__ACTIVITY__
Where a picture appears, skip it and copy everything else in the listing exactly.

Start of STORED DATA

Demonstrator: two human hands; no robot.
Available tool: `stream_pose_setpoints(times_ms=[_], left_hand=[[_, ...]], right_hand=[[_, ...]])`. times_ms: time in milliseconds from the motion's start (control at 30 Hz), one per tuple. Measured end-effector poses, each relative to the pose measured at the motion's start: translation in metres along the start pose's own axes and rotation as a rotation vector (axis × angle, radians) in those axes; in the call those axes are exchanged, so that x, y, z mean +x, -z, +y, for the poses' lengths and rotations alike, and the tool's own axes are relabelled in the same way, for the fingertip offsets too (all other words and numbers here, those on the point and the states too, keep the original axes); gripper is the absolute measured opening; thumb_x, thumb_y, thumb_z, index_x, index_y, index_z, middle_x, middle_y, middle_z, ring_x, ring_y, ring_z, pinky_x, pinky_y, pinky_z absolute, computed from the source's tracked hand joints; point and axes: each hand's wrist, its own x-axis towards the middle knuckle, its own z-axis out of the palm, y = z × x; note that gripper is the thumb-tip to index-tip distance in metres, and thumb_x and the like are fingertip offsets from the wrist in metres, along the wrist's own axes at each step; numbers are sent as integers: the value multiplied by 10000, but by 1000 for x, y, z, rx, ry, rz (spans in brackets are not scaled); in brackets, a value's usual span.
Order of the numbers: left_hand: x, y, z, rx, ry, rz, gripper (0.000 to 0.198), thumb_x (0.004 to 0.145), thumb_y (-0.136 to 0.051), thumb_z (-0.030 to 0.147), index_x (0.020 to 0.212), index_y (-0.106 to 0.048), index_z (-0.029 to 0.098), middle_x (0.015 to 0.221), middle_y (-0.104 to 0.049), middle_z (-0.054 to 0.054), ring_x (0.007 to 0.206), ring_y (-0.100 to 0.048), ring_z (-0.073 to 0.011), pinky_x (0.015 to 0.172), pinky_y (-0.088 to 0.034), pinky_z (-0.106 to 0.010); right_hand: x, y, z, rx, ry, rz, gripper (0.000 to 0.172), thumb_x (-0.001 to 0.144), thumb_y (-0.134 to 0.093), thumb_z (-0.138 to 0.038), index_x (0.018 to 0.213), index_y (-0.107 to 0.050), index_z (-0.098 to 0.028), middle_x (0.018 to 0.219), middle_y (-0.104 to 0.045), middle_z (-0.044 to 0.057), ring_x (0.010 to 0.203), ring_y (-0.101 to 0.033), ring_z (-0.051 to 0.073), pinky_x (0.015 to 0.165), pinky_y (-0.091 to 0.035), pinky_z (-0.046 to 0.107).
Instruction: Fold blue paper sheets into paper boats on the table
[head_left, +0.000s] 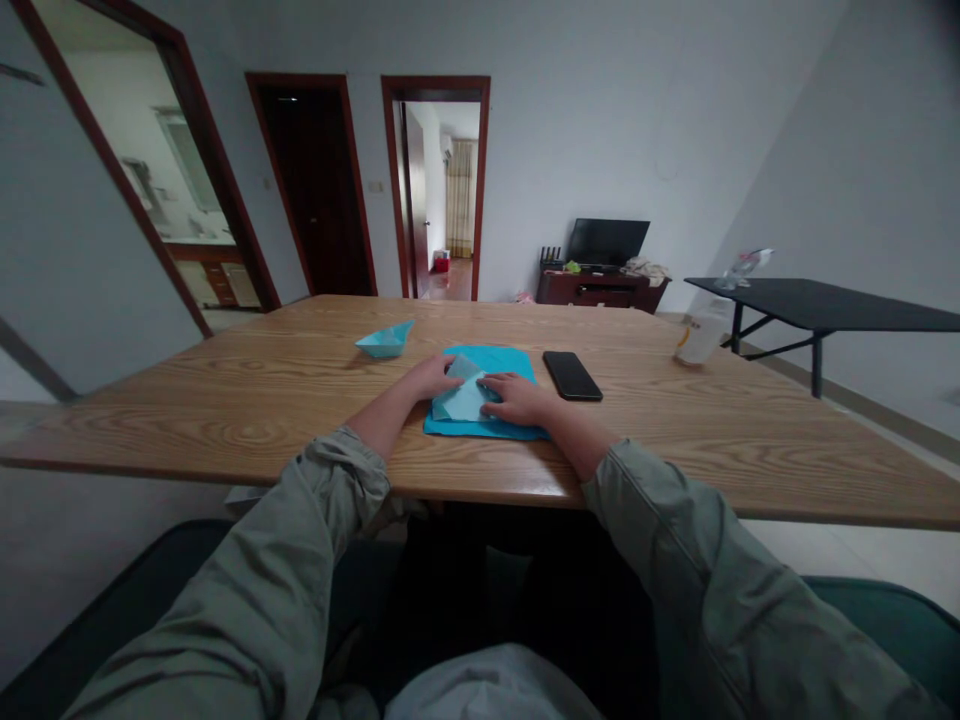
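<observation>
On the wooden table a folded sheet of light-blue paper [466, 398] lies on a larger bright-blue sheet or stack [450, 428]. The light piece has slanted creased sides and comes to a point at its far end. My left hand [433, 379] is at its left edge, thumb on the paper and fingers curled at the far side, appearing to pinch it. From the right, my right hand [519, 398] rests on the same piece with fingers and thumb apart, lying flat. Part of the paper is covered by my hands. Beyond my left hand stands a light-blue folded paper boat [386, 341].
A black phone [572, 376] lies right of the blue sheet. Farther right stands a translucent plastic cup [699, 338] on the wooden table [247, 400]. Past it is a black folding table [840, 305] with a clear plastic item. A TV [608, 242] sits on a far cabinet.
</observation>
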Motion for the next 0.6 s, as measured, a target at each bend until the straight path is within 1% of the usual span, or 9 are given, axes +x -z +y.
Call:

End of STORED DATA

__THE ANSWER__
Demonstrator: two human hands; no robot.
Available tool: `stream_pose_setpoints(times_ms=[_], left_hand=[[_, ...]], right_hand=[[_, ...]])`. times_ms: time in milliseconds from the motion's start (control at 30 Hz), one per tuple. Measured end-effector poses, each relative to the pose measured at the motion's start: translation in metres along the start pose's own axes and rotation as a rotation vector (axis × angle, radians) in those axes; in the call those axes are exchanged, so that x, y, z mean +x, -z, +y, for the poses' lengths and rotations alike, and the tool's own axes are relabelled in the same way, for the fingertip offsets too (all other words and numbers here, those on the point and the states too, keep the original axes); gripper is the absolute measured opening; thumb_x, thumb_y, thumb_z, index_x, index_y, index_z, middle_x, middle_y, middle_z, ring_x, ring_y, ring_z, pinky_x, pinky_y, pinky_z absolute, computed from the source's tracked hand joints; point and axes: each hand's wrist, its own x-axis towards the middle knuckle, its own z-axis out of the palm, y = z × x; note that gripper is the thumb-tip to index-tip distance in metres, and thumb_x and the like are fingertip offsets from the wrist in metres, along the wrist's own axes at each step; numbers are sent as integers: the value multiplied by 10000, but by 1000 for x, y, z, rx, ry, rz (spans in brackets are not scaled); in brackets, a value's usual span.
Order of the numbers: left_hand: x, y, z, rx, ry, rz, gripper (0.000 to 0.198), thumb_x (0.004 to 0.145), thumb_y (-0.136 to 0.051), thumb_z (-0.030 to 0.147), index_x (0.020 to 0.212), index_y (-0.106 to 0.048), index_z (-0.029 to 0.098), middle_x (0.015 to 0.221), middle_y (-0.104 to 0.049), middle_z (-0.054 to 0.054), ring_x (0.007 to 0.206), ring_y (-0.100 to 0.048), ring_z (-0.073 to 0.011), pinky_x (0.015 to 0.172), pinky_y (-0.088 to 0.034), pinky_z (-0.106 to 0.010); right_hand: x, y, z, rx, ry, rz, gripper (0.000 to 0.172), thumb_x (-0.001 to 0.144), thumb_y (-0.134 to 0.093), thumb_z (-0.138 to 0.038), index_x (0.018 to 0.213), index_y (-0.107 to 0.050), index_z (-0.098 to 0.028), middle_x (0.018 to 0.219), middle_y (-0.104 to 0.045), middle_z (-0.044 to 0.057), ring_x (0.010 to 0.203), ring_y (-0.101 to 0.033), ring_z (-0.051 to 0.073), pinky_x (0.015 to 0.165), pinky_y (-0.091 to 0.035), pinky_z (-0.046 to 0.107).
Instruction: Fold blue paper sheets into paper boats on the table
[head_left, +0.000s] 
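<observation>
On the wooden table a folded sheet of light-blue paper [466, 398] lies on a larger bright-blue sheet or stack [450, 428]. The light piece has slanted creased sides and comes to a point at its far end. My left hand [433, 379] is at its left edge, thumb on the paper and fingers curled at the far side, appearing to pinch it. From the right, my right hand [519, 398] rests on the same piece with fingers and thumb apart, lying flat. Part of the paper is covered by my hands. Beyond my left hand stands a light-blue folded paper boat [386, 341].
A black phone [572, 376] lies right of the blue sheet. Farther right stands a translucent plastic cup [699, 338] on the wooden table [247, 400]. Past it is a black folding table [840, 305] with a clear plastic item. A TV [608, 242] sits on a far cabinet.
</observation>
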Motion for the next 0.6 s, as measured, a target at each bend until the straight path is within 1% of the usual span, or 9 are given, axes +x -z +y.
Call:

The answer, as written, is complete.